THE “VILLAGE OF HAZEL GROVE.”
The place by degrees became a little settlement of residences built by Manchester men who loved the country, and some of these country houses may even yet be seen in the long street, looking very much out of place amid their new neighbours: notably a large stuccoed house with a tablet bearing the date 1761, and the initials H. J. M. “Bullock Smithy” then no longer served. The name was too redolent of cattle-drovers, and so “Hazel Grove” was invented. On the front of the great white-faced “Red Lion” inn may be seen carved the legend, “Village of Hazel Grove, 1796,” but this does not appear to have been cut until 1836, and the old road-books go on calling the place by its older name until coaching and Cary were both snuffed out.
Some pathetic relics of a bygone day still remain, chiefly in the names of houses and side-streets. But “Cherry Tree Lane” nowadays contains no cherry-trees, and no Jargonels or Bons Chrétiens grow in the garden of “Pear Tree Cottage.”
But still, for a little way ahead, it is only the main road that is so urban. Open fields, a little sickly, it is true, extend on either side, behind the fringe of houses; and away to the left, nearly two miles off, Bramhall Hall, one of the finest of the ancient timbered halls of Cheshire, may be found.
It is interesting, with an interest almost pathetic, to journey on to Manchester and to notice how the urban undertone of the road grows to be the dominant note: how the wayside fringe of bricks and mortar widens and the meadows give place first to brickfields and finally to grey streets. You pass from place to place and think them all one: from Hazel Grove to Heaviley, and thence to Stockport, Heaton Norris, Heaton Chapel, Levenshulme, Grindley Marsh, Longsight, and Ardwick Green, finally coming into Manchester by the infernal din of the thronging traffic at London Road railway station.
A STRANGER IN A STRANGE LAND
I am a southerner. It has been borne in upon me, on this progression to Scotland, that I am journeying to what is, to all intents and purposes, a foreign land; and on the way to that country across the Border I encounter a growing strangeness. Leicester is the ultimate place on this road wherein the Londoner finds himself on equal terms with the inhabitants. At Derby he notices a slight change; but on approaching Manchester, he finds himself on the threshold of another order of things. He notices a suppressed energy in even the least active, and an abundant vitality everywhere; and he finds a strange accent and strange new expressions. For example, even on the land-agents’ notice-boards, here, on the outskirts of Manchester, there will be seen a something incomprehensible to the stranger from the south: as thus “This Land to be Let, or Sold on Chief.” This strange term, “on Chief,” which looks like a variant of “Freehold,” is really a species of ground-rent: the landowner “selling” his land, yet with the odd reservation of a perpetual “Chief Rent”; by which if he does not precisely achieve the impossible feat usually described as “Eating your cake and having it too,” he certainly does seem to approach that marvel.
The suburban road is here sufficiently broad, and approaching Stockport, where the fine modern church of St.

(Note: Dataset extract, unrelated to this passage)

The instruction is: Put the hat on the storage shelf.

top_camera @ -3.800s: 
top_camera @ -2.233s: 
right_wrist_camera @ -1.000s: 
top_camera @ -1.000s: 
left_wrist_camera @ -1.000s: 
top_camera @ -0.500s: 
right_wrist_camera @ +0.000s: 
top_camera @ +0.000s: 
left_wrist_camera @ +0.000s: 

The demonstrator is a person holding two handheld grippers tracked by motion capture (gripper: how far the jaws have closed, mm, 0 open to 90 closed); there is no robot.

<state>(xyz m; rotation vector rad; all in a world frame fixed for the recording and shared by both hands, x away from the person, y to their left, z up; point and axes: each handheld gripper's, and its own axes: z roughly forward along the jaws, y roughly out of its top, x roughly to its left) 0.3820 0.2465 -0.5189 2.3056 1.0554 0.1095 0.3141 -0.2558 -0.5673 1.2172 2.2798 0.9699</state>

George looks along the vista with its great bulk and graceful spire, it is even imposing, but the prevalent grey atmosphere dims and flattens everything; obscuring details, like an impressionist painter. The great church of St. George, in the newly formed parish of that name, was built in 1897, at the enormous cost of £90,000; borne entirely by one person. With a rather touching, but misplaced, confidence it is surrounded by trim lawns, and an almost rural-looking vicarage rises close by; but the stone-work of the church shows signs of turning black, the earth is growing dank and stale, and the lawns are by degrees going bald.
STOCKPORT
Stockport, in its local patriotism, would probably resent being lumped with “Manchester,” and Manchester itself might object, but to the passer-by, ignorant of local divisions, it is all one with the great city, although the town is not even in the same county with it; the river Mersey here dividing Stockport in Cheshire, from Manchester in Lancashire. Cheshire, in its most characteristic condition, is the Cheshire of the cheese-farms in the great fertile plain, where mild-eyed cows stand knee-deep in pastures; and a great manufacturing town is entirely out of sympathy with such idyllic scenes. I give you my word there are no idylls in Stockport: only a road where the granite setts are greasy; the pavements thronged with busy people and the girls of the cotton-mills; the sky smoky, and the air filled with distracting noise. But to see a less crowded and less noisy Stockport would be a sorry thing, for it is the wealth-producing commerce of the place that makes it what it is, and the times when the railway-lorries cease to crash and rumble along the streets, and when the waggons, laden with mountainous heights of grey shirtings, are no longer seen on their way from the cotton-mills to Manchester warehouses, will be troublous times for not only mill-hand and manufacturer, but for every one.